Cobalt promotes angiogenesis via hypoxia-inducible factor and protects tubulointerstitium in the remnant kidney model

Tubulointerstitial hypoxia has been implicated in a number of progressive renal diseases, and several lines of evidence indicate that the administration of angiogenic growth factors ameliorates tubulointerstitial injury. We hypothesized that induction of hypoxia-inducible factors (HIF) mediates renoprotection by their angiogenic properties. At 5-9 weeks after subtotal nephrectomy, cobalt was administered to rats to activate HIF. Histological evaluation demonstrated that the tubulointerstitial injury was significantly ameliorated in animals that received cobalt (score: 2.51±0.12 (cobalt) vs 3.21±0.24 (vehicle), P<0.05).
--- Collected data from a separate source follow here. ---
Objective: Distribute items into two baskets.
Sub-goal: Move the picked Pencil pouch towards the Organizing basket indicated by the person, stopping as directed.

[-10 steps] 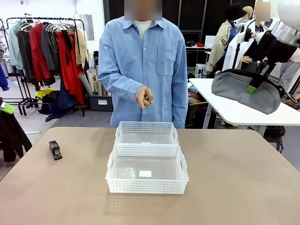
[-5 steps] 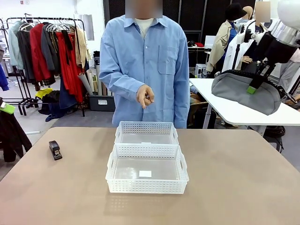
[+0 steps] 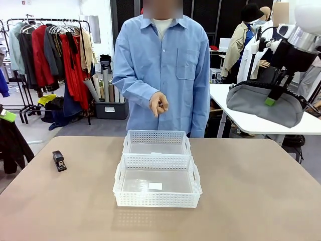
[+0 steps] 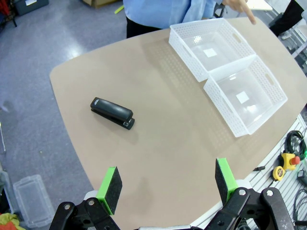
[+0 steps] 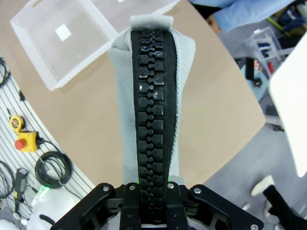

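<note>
Right jaws clamped tight on the grey waist bag [image 3: 263,103], held up in the air past the table's [image 3: 251,201] far right corner. The bag hangs under the jaws and sticks out wider on both sides. In the right wrist view its black toothed band [image 5: 153,120] runs straight out from between the closed fingers, grey fabric either side. Left jaws spread wide, green pads [image 4: 109,189] far apart, up over the table's left side. Black stapler [image 3: 59,160] lies flat near the left edge, ahead of the left jaws, well apart from them. Two white baskets sit at table centre, touching, near basket [image 3: 157,201] in front of far basket [image 3: 157,136]. Person's hand [image 3: 159,104] hangs above the far edge.
</note>
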Robot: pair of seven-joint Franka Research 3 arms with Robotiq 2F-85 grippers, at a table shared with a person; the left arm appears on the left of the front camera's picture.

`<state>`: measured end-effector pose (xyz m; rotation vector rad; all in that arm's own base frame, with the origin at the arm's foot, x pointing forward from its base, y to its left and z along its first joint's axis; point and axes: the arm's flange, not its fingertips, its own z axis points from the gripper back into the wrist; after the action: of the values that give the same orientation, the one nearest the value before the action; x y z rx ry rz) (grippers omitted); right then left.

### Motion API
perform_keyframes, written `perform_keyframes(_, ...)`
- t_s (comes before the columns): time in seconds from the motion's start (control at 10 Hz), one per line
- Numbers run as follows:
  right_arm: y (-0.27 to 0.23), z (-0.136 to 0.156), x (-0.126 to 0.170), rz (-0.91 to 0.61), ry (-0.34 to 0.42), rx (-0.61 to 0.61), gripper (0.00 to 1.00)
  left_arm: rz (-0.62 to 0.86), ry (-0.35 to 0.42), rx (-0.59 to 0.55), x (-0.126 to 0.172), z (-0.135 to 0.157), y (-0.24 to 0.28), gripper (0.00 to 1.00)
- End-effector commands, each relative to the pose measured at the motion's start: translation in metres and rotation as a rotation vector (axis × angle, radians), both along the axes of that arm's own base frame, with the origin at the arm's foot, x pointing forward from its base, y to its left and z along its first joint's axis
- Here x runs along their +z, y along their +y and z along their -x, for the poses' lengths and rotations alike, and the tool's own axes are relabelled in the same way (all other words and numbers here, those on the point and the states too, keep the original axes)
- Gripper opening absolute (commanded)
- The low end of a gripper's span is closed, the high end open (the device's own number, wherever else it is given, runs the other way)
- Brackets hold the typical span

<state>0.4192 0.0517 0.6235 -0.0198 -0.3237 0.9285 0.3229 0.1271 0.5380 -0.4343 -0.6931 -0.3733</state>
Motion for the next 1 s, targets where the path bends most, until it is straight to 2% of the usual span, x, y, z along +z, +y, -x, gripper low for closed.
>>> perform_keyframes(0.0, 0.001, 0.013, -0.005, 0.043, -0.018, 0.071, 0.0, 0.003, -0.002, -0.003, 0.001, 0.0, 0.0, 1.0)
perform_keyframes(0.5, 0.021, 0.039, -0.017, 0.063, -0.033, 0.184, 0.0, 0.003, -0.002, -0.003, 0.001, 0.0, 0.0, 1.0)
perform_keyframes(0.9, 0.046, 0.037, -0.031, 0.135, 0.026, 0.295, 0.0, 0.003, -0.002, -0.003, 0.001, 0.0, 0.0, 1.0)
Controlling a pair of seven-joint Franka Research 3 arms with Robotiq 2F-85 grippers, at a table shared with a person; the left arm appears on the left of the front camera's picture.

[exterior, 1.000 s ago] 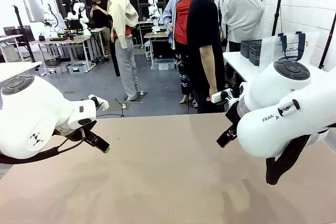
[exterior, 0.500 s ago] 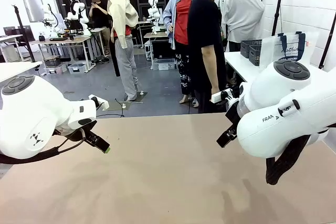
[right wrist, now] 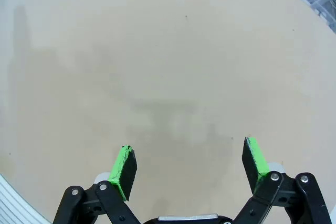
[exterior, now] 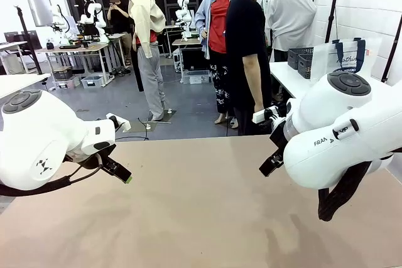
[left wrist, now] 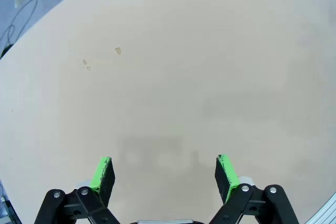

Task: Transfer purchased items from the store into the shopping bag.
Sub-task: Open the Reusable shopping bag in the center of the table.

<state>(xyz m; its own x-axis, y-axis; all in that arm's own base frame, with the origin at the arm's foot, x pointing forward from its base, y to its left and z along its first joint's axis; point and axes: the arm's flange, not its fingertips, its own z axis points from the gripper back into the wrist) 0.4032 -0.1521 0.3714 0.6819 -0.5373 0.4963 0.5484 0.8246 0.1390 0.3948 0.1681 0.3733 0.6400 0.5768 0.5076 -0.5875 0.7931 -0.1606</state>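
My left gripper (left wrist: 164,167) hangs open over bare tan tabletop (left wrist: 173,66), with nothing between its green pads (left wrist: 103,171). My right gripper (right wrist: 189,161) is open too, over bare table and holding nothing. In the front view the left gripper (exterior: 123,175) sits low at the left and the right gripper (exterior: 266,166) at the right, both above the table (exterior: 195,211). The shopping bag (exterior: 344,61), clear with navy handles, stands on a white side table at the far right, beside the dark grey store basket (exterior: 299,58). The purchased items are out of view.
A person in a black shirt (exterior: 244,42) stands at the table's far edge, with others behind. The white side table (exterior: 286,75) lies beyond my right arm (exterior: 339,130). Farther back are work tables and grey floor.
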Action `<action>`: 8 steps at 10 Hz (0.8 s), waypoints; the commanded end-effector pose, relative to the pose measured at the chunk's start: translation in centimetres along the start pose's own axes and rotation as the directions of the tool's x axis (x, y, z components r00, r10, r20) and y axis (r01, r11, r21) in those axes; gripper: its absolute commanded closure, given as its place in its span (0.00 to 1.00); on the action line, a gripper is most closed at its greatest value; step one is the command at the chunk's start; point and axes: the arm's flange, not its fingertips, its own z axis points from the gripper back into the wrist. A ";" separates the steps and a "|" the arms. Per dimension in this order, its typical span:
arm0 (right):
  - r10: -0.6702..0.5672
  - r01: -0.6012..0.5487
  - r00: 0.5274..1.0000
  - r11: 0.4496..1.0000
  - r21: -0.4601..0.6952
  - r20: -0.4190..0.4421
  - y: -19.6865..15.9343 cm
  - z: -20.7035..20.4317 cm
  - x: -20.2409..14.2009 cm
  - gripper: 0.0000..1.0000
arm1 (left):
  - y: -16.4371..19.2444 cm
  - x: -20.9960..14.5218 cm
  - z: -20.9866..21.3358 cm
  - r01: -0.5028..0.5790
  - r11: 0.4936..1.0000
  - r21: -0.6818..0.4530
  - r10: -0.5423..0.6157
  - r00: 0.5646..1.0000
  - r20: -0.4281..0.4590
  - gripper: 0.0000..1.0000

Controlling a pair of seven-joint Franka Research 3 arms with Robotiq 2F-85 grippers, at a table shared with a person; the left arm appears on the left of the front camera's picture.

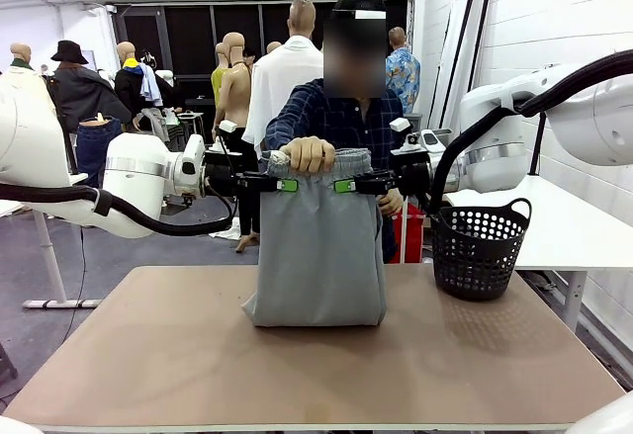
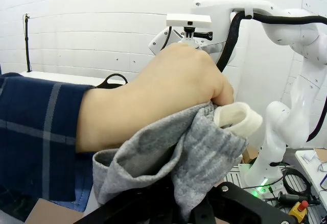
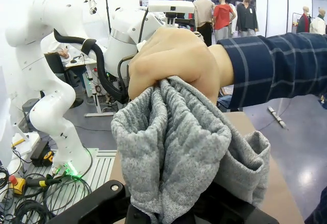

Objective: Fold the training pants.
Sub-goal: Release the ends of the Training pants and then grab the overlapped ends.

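Plain light grey training pants; sleeve navy plaid; basket black, perforated; table tan.

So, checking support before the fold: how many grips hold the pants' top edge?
3 on the training pants: left gripper at the left corner, right gripper at the right corner, the person's hand mid-edge. Another hand may be hidden behind.

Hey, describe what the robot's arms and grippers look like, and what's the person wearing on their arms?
The left arm and right arm are white with rounded shells, each trailed by a thick black cable. The left gripper and right gripper are black with green pads on the fingers. The person wears a dark blue checked sleeve.
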 end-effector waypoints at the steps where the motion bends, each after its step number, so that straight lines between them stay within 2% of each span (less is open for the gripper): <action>1: 0.002 -0.002 1.000 1.000 0.007 0.005 0.1 0.1 0.1 1.00 | 0.0 0.1 0.0 0.007 1.000 0.009 -0.007 1.000 -0.001 1.00; 8: 0.002 -0.002 1.000 1.000 0.007 0.005 0.1 0.1 0.1 1.00 | 0.0 0.1 0.0 0.007 1.000 0.009 -0.007 1.000 -0.001 1.00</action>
Furthermore, animals receiving cobalt had fewer vimentin- and TdT-mediated dUTP nick-end labeling (TUNEL)-positive tubular cells. The renoprotective effect of cobalt was associated with the preservation of peritubular capillary networks (rarefaction index: 13.7±0.4 (cobalt) vs 18.6±0.9 (vehicle), P<0.01). This improvement in capillary networks was accompanied by an increased number of proliferating (PCNA-positive) glomerular and peritubular endothelial cells. The angiogenesis produced by this method was not accompanied by an increase in vascular permeability. Furthermore, in vitro experiments clarified that HIF-1 in tubular epithelial cells promotes proliferation of endothelial cells and that HIF-2 overexpressed in renal endothelial cells mediates migration and network formation. Collectively, these findings demonstrate a renoprotective role of HIF through angiogenesis and provide a rationale for therapeutic approaches to target HIF for activation.